No Notice to Cure Needed Before Terminating for Profiteering

LVT Number: #30837

Landlord sued to evict rent-stabilized tenant for using the apartment as a hotel for short-term rentals under Airbnb. At the same time, landlord sued tenant in State Supreme Court, seeking a preliminary injunction to stop tenant from continuing the short-term rentals because they created a nuisance and exposed landlord to civil and criminal penalties under the law. The court granted the preliminary bar to tenant's continued Airbnb rentals.

Landlord sued to evict rent-stabilized tenant for using the apartment as a hotel for short-term rentals under Airbnb. At the same time, landlord sued tenant in State Supreme Court, seeking a preliminary injunction to stop tenant from continuing the short-term rentals because they created a nuisance and exposed landlord to civil and criminal penalties under the law.

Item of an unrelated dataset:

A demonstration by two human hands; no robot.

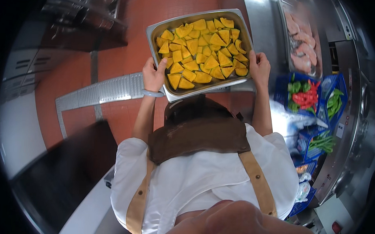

The court granted the preliminary bar to tenant's continued Airbnb rentals.

Tenant then asked the Supreme Court to dismiss the case. He claimed that landlord failed to send him a notice to cure before starting the court case, and that the Supreme Court wasn't the proper court to address landlord's claims.

The court ruled against tenant. A notice to cure wasn't required since short-term rentals to transient occupants at illegal rents in the nature of a sublet constituted profiteering and commercialization of the premises and was an incurable violation. The housing court had made the same ruling in landlord's eviction case against tenant. And the Supreme Court did have jurisdiction to rule on landlord's claims.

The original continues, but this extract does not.